What the task requires
Please repeat the listing exactly, with every line intact.

Dataset content
┄┄┄┄┄┄┄┄┄┄
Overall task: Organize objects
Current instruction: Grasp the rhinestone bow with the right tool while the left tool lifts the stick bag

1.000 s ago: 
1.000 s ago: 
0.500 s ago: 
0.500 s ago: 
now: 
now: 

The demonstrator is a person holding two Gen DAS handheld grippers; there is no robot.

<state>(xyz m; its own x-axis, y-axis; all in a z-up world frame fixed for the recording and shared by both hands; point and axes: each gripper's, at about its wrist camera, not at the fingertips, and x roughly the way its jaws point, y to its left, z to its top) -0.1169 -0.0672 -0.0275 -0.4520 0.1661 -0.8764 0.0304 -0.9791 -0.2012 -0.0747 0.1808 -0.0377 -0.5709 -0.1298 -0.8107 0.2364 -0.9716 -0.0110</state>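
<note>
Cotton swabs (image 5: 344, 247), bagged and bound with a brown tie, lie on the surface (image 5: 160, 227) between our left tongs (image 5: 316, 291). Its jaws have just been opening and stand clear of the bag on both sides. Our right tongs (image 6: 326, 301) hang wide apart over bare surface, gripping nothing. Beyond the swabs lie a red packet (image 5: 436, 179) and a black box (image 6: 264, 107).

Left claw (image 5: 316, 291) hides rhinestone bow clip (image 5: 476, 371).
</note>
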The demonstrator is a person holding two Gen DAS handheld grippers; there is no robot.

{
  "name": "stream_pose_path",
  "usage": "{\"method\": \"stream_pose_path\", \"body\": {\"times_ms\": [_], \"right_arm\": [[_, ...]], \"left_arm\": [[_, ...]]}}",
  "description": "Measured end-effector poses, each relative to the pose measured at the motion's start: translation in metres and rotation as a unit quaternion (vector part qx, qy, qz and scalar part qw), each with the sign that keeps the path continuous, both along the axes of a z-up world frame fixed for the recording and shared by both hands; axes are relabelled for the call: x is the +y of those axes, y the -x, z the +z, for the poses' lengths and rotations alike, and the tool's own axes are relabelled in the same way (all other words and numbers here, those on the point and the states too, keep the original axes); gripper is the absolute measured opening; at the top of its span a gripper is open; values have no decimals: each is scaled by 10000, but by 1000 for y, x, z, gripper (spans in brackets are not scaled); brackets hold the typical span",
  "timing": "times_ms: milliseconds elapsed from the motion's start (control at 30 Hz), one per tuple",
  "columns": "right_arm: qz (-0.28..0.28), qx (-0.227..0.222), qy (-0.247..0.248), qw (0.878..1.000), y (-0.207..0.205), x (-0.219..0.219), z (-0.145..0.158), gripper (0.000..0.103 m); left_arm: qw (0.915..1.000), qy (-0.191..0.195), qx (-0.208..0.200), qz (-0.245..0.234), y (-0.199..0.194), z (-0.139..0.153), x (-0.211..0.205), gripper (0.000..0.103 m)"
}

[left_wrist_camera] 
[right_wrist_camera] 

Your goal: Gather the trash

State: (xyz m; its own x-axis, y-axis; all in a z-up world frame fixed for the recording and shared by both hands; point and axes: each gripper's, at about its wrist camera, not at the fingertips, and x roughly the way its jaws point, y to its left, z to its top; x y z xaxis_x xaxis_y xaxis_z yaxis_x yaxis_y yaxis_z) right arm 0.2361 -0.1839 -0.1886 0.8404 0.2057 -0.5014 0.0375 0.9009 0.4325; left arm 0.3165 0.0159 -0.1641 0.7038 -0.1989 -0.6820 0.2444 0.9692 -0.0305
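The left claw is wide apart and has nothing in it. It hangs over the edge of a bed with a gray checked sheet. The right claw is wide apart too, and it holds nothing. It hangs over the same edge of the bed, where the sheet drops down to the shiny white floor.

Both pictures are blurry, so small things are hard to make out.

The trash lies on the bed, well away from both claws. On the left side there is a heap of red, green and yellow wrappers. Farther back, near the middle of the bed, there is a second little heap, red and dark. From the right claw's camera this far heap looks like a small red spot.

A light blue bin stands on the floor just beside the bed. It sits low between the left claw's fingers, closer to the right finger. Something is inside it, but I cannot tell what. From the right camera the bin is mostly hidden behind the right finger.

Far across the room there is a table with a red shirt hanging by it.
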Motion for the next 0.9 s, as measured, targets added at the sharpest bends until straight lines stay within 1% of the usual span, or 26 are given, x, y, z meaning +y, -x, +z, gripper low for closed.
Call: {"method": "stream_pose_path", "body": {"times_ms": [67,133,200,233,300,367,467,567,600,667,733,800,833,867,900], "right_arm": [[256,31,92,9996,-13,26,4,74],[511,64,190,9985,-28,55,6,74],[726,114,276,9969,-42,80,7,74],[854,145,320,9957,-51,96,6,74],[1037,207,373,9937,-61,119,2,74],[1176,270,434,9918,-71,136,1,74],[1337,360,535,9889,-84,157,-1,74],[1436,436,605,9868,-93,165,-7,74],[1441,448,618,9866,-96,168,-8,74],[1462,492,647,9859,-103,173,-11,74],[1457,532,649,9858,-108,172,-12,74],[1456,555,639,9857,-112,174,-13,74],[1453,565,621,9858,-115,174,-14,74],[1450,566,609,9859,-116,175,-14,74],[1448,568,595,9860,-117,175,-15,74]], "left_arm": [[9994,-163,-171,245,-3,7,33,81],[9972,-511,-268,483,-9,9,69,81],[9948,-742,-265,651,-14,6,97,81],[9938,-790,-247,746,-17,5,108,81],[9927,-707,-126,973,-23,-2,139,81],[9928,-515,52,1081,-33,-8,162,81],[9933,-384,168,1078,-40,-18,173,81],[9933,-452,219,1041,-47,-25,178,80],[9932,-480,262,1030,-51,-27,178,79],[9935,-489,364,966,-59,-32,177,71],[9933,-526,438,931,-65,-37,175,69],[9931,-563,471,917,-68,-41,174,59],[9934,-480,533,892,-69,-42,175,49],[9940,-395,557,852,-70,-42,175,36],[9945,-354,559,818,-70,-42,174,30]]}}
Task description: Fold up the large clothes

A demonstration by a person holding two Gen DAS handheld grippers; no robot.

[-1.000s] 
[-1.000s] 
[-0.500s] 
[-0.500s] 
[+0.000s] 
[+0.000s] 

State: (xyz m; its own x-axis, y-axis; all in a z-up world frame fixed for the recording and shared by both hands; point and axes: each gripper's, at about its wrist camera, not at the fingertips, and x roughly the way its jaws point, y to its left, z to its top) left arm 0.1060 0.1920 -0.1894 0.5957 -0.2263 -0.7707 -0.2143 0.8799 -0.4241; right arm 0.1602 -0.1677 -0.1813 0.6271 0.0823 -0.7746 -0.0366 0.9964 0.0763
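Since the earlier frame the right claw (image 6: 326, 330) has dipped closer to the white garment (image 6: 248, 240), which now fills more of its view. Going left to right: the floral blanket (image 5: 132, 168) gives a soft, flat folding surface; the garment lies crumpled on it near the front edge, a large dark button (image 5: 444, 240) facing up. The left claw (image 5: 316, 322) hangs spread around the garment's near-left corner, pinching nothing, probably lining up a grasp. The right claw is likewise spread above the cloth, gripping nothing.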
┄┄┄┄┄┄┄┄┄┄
Response area
Overall task: Organize objects
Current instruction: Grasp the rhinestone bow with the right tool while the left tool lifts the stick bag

1.000 s ago: 
1.000 s ago: 
0.500 s ago: 
0.500 s ago: 
now: 
now: 

The demonstrator is a person holding two Gen DAS handheld grippers; there is no robot.

<state>(xyz m; its own x-axis, y-axis; all in a z-up world frame fixed for the recording and shared by both hands; point and axes: each gripper's, at about its wrist camera, not at the fingertips, and x roughly the way its jaws point, y to its left, z to its top) -0.1169 -0.0672 -0.0275 -0.4520 0.1661 -0.8764 0.0304 -0.9791 -0.2012 -0.0747 0.1808 -0.0377 -0.5709 -0.1298 -0.8107 0.2364 -0.9716 -0.0110</state>
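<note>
Cotton swabs (image 5: 344, 247), bagged and bound with a brown tie, lie on the surface (image 5: 160, 227) between our left tongs (image 5: 316, 291). Its jaws have just been opening and stand clear of the bag on both sides. Our right tongs (image 6: 326, 301) hang wide apart over bare surface, gripping nothing. Beyond the swabs lie a red packet (image 5: 436, 179) and a black box (image 6: 264, 107).

Left claw (image 5: 316, 291) hides rhinestone bow clip (image 5: 476, 371).
</note>
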The demonstrator is a person holding two Gen DAS handheld grippers; there is no robot.

{
  "name": "stream_pose_path",
  "usage": "{\"method\": \"stream_pose_path\", \"body\": {\"times_ms\": [_], \"right_arm\": [[_, ...]], \"left_arm\": [[_, ...]]}}",
  "description": "Measured end-effector poses, each relative to the pose measured at the motion's start: translation in metres and rotation as a unit quaternion (vector part qx, qy, qz and scalar part qw), each with the sign that keeps the path continuous, both along the axes of a z-up world frame fixed for the recording and shared by both hands; axes are relabelled for the call: x is the +y of those axes, y the -x, z the +z, for the poses' lengths and rotations alike, and the tool's own axes are relabelled in the same way (all other words and numbers here, those on the point and the states too, keep the original axes); gripper is the absolute measured opening; at the top of its span a gripper is open; values have no decimals: each is scaled by 10000, but by 1000 for y, x, z, gripper (spans in brackets are not scaled); brackets hold the typical span",
  "timing": "times_ms: milliseconds elapsed from the motion's start (control at 30 Hz), one per tuple",
  "columns": "right_arm: qz (-0.28..0.28), qx (-0.227..0.222), qy (-0.247..0.248), qw (0.878..1.000), y (-0.207..0.205), x (-0.219..0.219), z (-0.145..0.158), gripper (0.000..0.103 m); left_arm: qw (0.915..1.000), qy (-0.191..0.195), qx (-0.208..0.200), qz (-0.245..0.234), y (-0.199..0.194), z (-0.139..0.153), x (-0.211..0.205), gripper (0.000..0.103 m)"
}

[left_wrist_camera] 
[right_wrist_camera] 

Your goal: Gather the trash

State: (xyz m; its own x-axis, y-axis; all in a z-up world frame fixed for the recording and shared by both hands; point and axes: each gripper's, at about its wrist camera, not at the fingertips, and x roughly the way its jaws point, y to its left, z to its top; x y z xaxis_x xaxis_y xaxis_z yaxis_x yaxis_y yaxis_z) right arm 0.2361 -0.1839 -0.1886 0.8404 0.2057 -0.5014 0.0375 0.9009 0.4325; left arm 0.3165 0.0159 -0.1641 0.7038 -0.1989 -0.6820 0.2444 0.9692 -0.0305
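The left claw is wide apart and has nothing in it. It hangs over the edge of a bed with a gray checked sheet. The right claw is wide apart too, and it holds nothing. It hangs over the same edge of the bed, where the sheet drops down to the shiny white floor.

Both pictures are blurry, so small things are hard to make out.

The trash lies on the bed, well away from both claws. On the left side there is a heap of red, green and yellow wrappers. Farther back, near the middle of the bed, there is a second little heap, red and dark. From the right claw's camera this far heap looks like a small red spot.

A light blue bin stands on the floor just beside the bed. It sits low between the left claw's fingers, closer to the right finger. Something is inside it, but I cannot tell what. From the right camera the bin is mostly hidden behind the right finger.

Far across the room there is a table with a red shirt hanging by it.
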Motion for the next 0.9 s, as measured, targets added at the sharpest bends until straight lines stay within 1% of the usual span, or 26 are given, x, y, z meaning +y, -x, +z, gripper low for closed.
Call: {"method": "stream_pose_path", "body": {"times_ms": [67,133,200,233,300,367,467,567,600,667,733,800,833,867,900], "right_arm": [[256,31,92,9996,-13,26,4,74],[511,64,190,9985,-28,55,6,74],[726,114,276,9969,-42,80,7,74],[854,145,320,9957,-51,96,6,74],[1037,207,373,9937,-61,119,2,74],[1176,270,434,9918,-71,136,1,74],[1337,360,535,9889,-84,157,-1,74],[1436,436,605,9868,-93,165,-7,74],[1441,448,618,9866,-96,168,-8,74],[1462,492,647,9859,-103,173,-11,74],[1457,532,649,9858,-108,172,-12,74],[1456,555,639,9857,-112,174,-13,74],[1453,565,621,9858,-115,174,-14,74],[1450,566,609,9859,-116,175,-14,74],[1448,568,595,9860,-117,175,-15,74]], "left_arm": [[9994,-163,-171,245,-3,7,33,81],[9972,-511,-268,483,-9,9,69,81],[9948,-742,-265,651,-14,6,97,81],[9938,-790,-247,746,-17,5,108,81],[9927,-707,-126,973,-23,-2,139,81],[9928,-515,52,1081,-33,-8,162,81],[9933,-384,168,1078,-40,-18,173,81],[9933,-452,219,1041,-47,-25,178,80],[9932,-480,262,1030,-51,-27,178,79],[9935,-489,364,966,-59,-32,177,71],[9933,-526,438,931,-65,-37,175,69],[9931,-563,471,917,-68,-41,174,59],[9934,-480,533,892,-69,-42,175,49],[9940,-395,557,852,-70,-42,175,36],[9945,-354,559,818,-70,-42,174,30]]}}
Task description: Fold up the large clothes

A demonstration by a person holding two Gen DAS handheld grippers; no robot.

[-1.000s] 
[-1.000s] 
[-0.500s] 
[-0.500s] 
[+0.000s] 
[+0.000s] 

State: (xyz m; its own x-axis, y-axis; all in a z-up world frame fixed for the recording and shared by both hands; point and axes: each gripper's, at about its wrist camera, not at the fingertips, and x roughly the way its jaws point, y to its left, z to its top) left arm 0.1060 0.1920 -0.1894 0.5957 -0.2263 -0.7707 -0.2143 0.8799 -0.4241; right arm 0.1602 -0.1677 -0.1813 0.6271 0.0823 -0.7746 -0.0366 0.9964 0.0763
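Since the earlier frame the right claw (image 6: 326, 330) has dipped closer to the white garment (image 6: 248, 240), which now fills more of its view. Going left to right: the floral blanket (image 5: 132, 168) gives a soft, flat folding surface; the garment lies crumpled on it near the front edge, a large dark button (image 5: 444, 240) facing up. The left claw (image 5: 316, 322) hangs spread around the garment's near-left corner, pinching nothing, probably lining up a grasp. The right claw is likewise spread above the cloth, gripping nothing.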

The requested output is complete.